À Notre-Dame-de-Bétharram, dans le sud-ouest de la France, des violences et agressions sexuelles auraient été commises pendant des décennies. Une enquête préliminaire, ouverte en février 2024, recense 152 plaintes, dont 40 nouvelles récemment déposées, avec 18 concernant des violences sexuelles.
Alain Esquerre, porte-parole du collectif des victimes, appelle la congrégation qui dirigeait l’établissement à briser le silence. Une soixantaine de victimes, toutes des hommes, ont déjà été entendues par la justice.
Jean-Marie Delbos, 78 ans, qui dit avoir été abusé par un prêtre aujourd’hui nonagénaire, dénonce une institution marquée par le silence et le laxisme : « C’est une institution de salopards. Point. Et le mot est faible. »
D’autres établissements mis en cause
L’affaire Bétharram semble n’être que la partie émergée de l’iceberg. À Dax, le diocèse a confirmé avoir reçu des signalements dès 2021 concernant le collège « Cendrillon ». Laurent, 68 ans, y avait été scolarisé en 1974 et témoigne de coups et d’humiliations infligés par des prêtres et surveillants. « Extinction des feux. Puis la lumière se rallumait et les sévices tombaient », décrit-il.
Un collectif de victimes a également vu le jour pour dénoncer les violences à Saint-François Xavier à Ustaritz.
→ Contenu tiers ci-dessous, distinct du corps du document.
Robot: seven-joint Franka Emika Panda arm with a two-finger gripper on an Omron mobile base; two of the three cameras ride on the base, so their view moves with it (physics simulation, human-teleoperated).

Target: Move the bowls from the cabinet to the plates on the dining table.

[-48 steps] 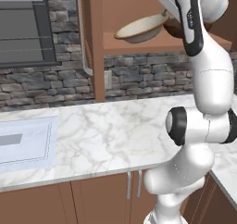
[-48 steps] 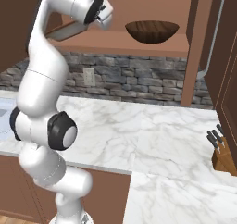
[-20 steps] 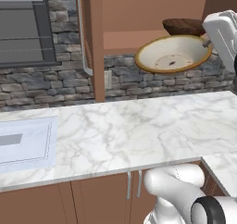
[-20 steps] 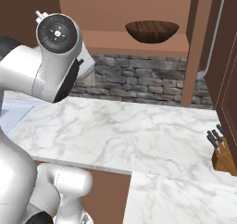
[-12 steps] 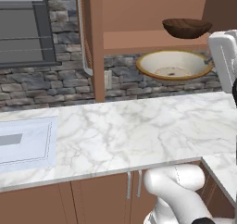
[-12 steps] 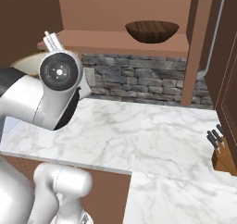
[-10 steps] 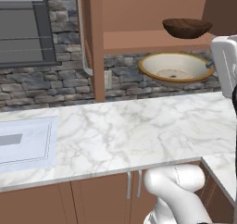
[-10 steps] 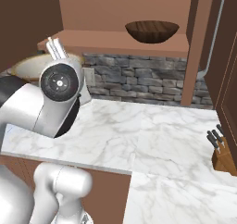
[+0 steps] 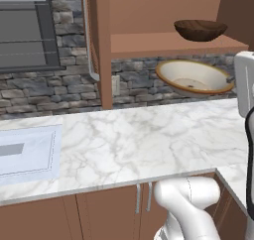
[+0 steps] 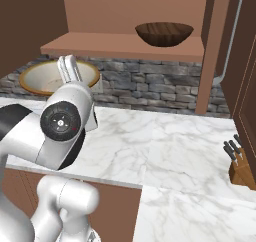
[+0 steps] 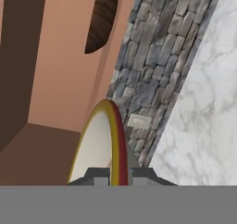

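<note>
You get the pinch from the hand view: gripper (image 11: 113, 174) clamped on the cream bowl's (image 9: 194, 78) rim. Base views show it tilted in the air over the counter (image 9: 149, 135), dark bowl (image 10: 164, 33) on the cabinet (image 10: 125, 46) shelf.

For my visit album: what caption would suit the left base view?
Cream bowl held above the marble counter; dark wooden bowl waits on the cabinet shelf.
</note>
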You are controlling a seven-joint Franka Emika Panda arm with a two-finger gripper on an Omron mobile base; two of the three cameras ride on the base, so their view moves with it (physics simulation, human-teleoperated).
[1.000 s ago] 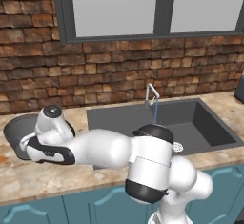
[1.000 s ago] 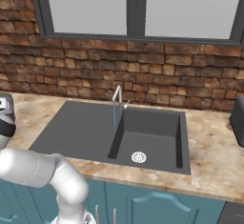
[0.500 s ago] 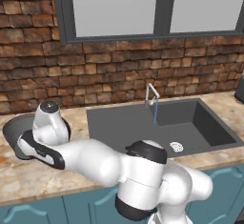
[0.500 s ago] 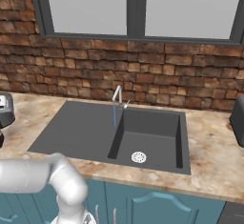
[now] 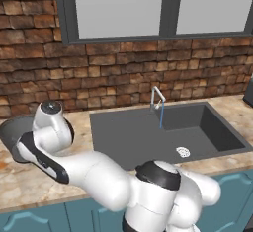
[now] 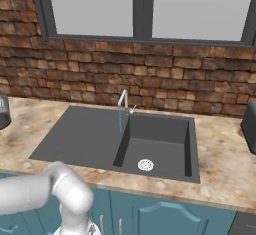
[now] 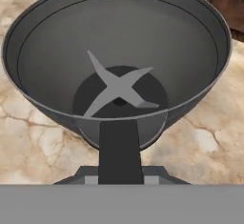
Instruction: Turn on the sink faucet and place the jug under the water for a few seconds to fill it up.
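Jug (image 7: 119, 51) is seen from above in the hand view, standing on the counter (image 7: 28, 142) left of the sink (image 5: 163, 132), a grey blade cross at its bottom and its black handle (image 7: 119, 149) nearest the camera. Gripper state cannot be told. Water (image 5: 160, 117) is seen falling from the faucet (image 5: 156, 97).

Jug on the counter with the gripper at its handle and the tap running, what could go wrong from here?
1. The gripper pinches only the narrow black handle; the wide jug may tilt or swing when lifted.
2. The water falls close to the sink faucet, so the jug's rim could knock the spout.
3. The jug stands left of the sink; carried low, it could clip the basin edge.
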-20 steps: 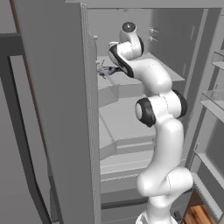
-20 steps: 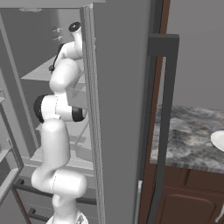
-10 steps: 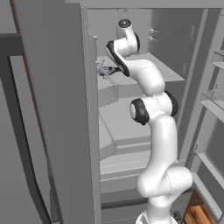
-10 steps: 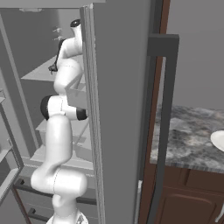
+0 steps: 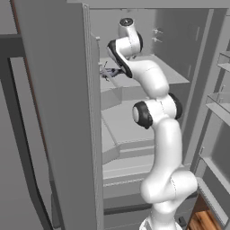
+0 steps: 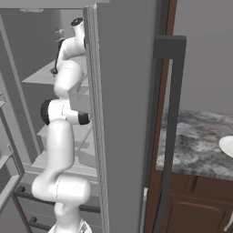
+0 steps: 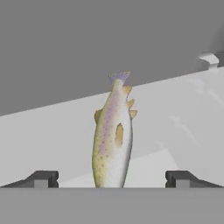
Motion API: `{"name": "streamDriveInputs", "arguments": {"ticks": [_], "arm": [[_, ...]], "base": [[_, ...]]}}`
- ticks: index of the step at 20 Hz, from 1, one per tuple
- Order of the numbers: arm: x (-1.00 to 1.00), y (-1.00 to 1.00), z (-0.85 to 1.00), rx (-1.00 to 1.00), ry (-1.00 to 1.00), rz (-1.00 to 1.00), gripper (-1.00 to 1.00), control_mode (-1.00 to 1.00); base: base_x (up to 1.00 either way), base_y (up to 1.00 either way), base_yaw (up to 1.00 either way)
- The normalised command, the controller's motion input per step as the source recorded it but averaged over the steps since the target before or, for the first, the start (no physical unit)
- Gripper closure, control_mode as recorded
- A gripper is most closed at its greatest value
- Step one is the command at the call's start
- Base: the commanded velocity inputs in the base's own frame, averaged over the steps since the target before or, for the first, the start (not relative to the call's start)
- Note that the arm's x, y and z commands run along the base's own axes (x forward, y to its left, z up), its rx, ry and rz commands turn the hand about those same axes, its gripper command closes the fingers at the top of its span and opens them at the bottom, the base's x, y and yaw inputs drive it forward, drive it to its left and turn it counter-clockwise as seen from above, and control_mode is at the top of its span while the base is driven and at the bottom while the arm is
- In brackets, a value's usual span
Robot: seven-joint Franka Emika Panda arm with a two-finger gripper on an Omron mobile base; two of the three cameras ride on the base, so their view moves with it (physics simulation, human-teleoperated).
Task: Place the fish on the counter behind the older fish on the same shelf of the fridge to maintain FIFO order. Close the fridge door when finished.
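Reaching deep into the tall grey two-door fridge [image 6: 123, 91], the white arm has its pincer [image 7: 111, 181] at the upper thin pale grey shelf [image 5: 166, 74], on its left side. In the hand view the small slender olive-tan fish with a pale belly [image 7: 112, 140] lies on that shelf between the two dark finger tips [image 7: 43, 178], which stand wide apart on either side of it and do not touch it: the pincer is released.

The step in hand looks like letting go and drawing clear. To do it well, the hand should back straight out along its own line, keeping the fingers spread so neither tip drags the fish.

I cannot see the dark older fish, so whether this one truly lies behind it cannot be judged. The open grey door panel [image 5: 58, 112] stands close on the left, and the door bins [image 5: 220, 99] on the right. Farther right sits the grey marbled bench [image 6: 200, 141].
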Motion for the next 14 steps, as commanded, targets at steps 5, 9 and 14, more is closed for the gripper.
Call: {"name": "streamDriveInputs", "arguments": {"ticks": [5,9,14], "arm": [[-0.83,0.07,0.0,0.0,-0.21,0.0,-1.0,-1.0],[-1.0,0.05,-0.04,0.0,-0.25,0.0,-1.0,-1.0],[-1.0,0.01,-0.06,0.01,-0.13,-0.01,-1.0,-1.0]], "base": [[0.0,0.0,0.0],[0.0,0.0,0.0],[0.0,0.0,0.0]]}}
Gilles, 63 ans, évoque des privations de nourriture et des punitions brutales : « Je devais m’agenouiller sur une règle en bois et apprendre par cœur une leçon. Je ne pouvais plus me relever. »
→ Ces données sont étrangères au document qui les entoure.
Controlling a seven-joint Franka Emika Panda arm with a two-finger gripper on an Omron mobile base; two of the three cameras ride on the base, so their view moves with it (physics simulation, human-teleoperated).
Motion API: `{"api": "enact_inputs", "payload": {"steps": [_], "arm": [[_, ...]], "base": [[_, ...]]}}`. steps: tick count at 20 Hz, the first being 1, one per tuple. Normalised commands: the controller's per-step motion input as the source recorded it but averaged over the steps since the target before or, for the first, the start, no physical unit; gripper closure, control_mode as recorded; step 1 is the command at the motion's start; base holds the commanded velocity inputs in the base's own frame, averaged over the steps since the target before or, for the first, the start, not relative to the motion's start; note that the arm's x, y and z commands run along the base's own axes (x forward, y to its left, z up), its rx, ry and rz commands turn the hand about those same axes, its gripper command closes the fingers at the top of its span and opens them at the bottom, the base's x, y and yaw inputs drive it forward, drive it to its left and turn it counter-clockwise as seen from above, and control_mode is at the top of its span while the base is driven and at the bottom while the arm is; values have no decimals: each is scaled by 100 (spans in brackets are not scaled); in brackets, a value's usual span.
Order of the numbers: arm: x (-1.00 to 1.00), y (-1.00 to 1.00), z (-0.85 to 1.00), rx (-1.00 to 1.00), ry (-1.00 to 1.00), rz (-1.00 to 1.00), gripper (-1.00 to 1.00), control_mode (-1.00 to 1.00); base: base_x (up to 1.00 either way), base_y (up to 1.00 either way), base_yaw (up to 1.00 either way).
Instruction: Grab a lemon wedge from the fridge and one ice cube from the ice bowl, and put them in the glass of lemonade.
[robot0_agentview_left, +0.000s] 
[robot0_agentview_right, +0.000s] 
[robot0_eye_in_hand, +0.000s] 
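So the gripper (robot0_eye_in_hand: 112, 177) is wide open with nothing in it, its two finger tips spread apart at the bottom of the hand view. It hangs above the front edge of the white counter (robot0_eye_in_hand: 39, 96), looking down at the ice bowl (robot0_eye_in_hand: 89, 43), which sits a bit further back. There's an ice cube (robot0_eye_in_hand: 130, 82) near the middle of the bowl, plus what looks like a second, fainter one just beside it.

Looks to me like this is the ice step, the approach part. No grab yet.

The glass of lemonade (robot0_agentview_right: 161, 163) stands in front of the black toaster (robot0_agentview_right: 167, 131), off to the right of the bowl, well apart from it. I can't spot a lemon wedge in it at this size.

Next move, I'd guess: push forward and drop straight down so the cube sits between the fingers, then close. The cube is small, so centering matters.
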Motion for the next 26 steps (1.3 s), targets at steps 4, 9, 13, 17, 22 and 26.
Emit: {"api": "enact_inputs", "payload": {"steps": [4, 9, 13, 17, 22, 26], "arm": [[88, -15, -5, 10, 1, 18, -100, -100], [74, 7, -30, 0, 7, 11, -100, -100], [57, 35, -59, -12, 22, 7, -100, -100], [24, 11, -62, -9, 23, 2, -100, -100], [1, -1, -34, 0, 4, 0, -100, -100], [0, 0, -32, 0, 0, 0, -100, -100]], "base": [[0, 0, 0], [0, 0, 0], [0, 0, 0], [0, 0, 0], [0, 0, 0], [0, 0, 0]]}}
Cyril Ganne, 51 ans, a déposé plainte pour des violences subies à Bétharram entre 1987 et 1991 et pour un viol à Saint-François Xavier en 1983.
Un problème systémique
Face à ces révélations, Philippe Delorme, secrétaire général de l’enseignement catholique, reconnaît que l’institution doit faire un état des lieux. Mais pour le collectif « Stop aux souffrances dans l’enseignement catholique », ces affaires illustrent surtout l’omerta qui règne : « Dénoncer, c’est compliqué, et c’est souvent le lanceur d’alerte qui devient le problème. »
Martine (prénom modifié), enseignante en Alsace, témoigne des pressions subies après avoir signalé des abus dans son établissement. Franck Pécot, du syndicat Snep-Unsa, dénonce un manque total de contrôle : « On ne sait pas ce qui se passe dans les internats. La règle, c’est le ‘pas de vague’. »
Une impunité persistante
Dans l’affaire Bétharram, un seul homme, un ex-surveillant général, a été mis en examen pour viol et placé en détention provisoire. Les autres suspects, prêtres ou surveillants laïcs, sont soit décédés, soit protégés par la prescription.
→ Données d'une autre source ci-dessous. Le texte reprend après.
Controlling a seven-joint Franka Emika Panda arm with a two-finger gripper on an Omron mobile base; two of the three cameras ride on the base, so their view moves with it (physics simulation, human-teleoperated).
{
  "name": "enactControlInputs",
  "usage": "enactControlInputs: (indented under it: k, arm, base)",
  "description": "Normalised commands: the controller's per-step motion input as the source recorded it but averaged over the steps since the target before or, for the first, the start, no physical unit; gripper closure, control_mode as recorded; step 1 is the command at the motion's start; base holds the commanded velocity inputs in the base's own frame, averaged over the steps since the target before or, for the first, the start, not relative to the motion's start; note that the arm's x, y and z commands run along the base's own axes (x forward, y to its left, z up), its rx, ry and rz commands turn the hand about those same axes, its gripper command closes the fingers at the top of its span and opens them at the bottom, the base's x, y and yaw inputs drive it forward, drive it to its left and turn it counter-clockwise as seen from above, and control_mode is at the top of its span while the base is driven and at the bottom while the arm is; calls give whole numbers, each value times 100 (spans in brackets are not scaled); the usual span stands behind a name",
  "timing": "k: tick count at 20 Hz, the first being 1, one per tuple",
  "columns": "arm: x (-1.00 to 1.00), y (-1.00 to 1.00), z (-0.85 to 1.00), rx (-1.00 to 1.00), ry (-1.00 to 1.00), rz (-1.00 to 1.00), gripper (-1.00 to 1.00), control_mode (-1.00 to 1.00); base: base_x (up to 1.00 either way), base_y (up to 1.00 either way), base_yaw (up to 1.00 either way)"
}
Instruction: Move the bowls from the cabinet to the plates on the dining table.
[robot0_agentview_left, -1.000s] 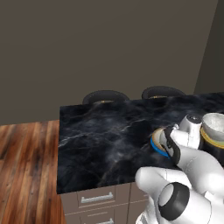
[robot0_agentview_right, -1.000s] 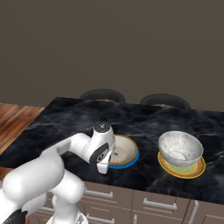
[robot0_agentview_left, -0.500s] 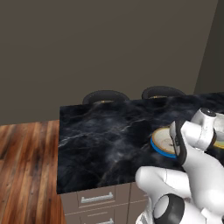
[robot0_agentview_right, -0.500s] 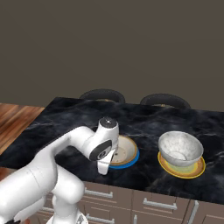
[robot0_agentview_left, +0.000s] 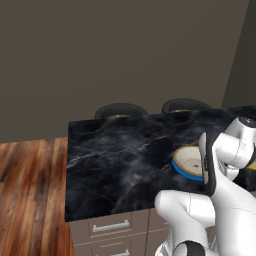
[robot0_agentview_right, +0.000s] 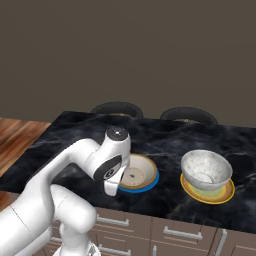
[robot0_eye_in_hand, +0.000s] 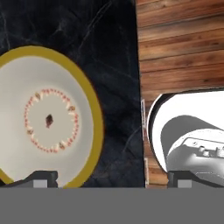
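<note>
The cream bowl (robot0_agentview_right: 136, 172) is seated on the blue plate (robot0_agentview_right: 148, 183) on the black marble table (robot0_agentview_right: 70, 135), and the marbled bowl (robot0_agentview_right: 205, 171) is seated on the yellow plate (robot0_agentview_right: 220, 194) beside it. The fingers (robot0_eye_in_hand: 41, 179) are spread wide above the cream bowl, with nothing held between them.

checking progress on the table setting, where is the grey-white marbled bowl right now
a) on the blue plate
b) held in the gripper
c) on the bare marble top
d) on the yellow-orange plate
d, the right base view shows the marbled bowl sitting on the yellow-orange plate, while the cream bowl sits on the blue plate.
</note>
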Motion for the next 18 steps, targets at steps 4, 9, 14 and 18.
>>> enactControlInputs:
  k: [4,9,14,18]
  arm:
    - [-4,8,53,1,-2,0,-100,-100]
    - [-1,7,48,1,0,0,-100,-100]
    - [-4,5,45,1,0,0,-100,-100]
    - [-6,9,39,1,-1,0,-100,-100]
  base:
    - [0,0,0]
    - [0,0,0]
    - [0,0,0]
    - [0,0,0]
En 2021, une commission indépendante avait révélé que 330.000 mineurs avaient été victimes de violences sexuelles dans l’Église en France depuis 1950. Malgré les 82 préconisations formulées pour lutter contre ces crimes, rien n’a changé.
Les témoignages continuent d’affluer, et la peur se dissipe peu à peu. « Il y aura d’autres Bétharram », avertit Alain Esquerre.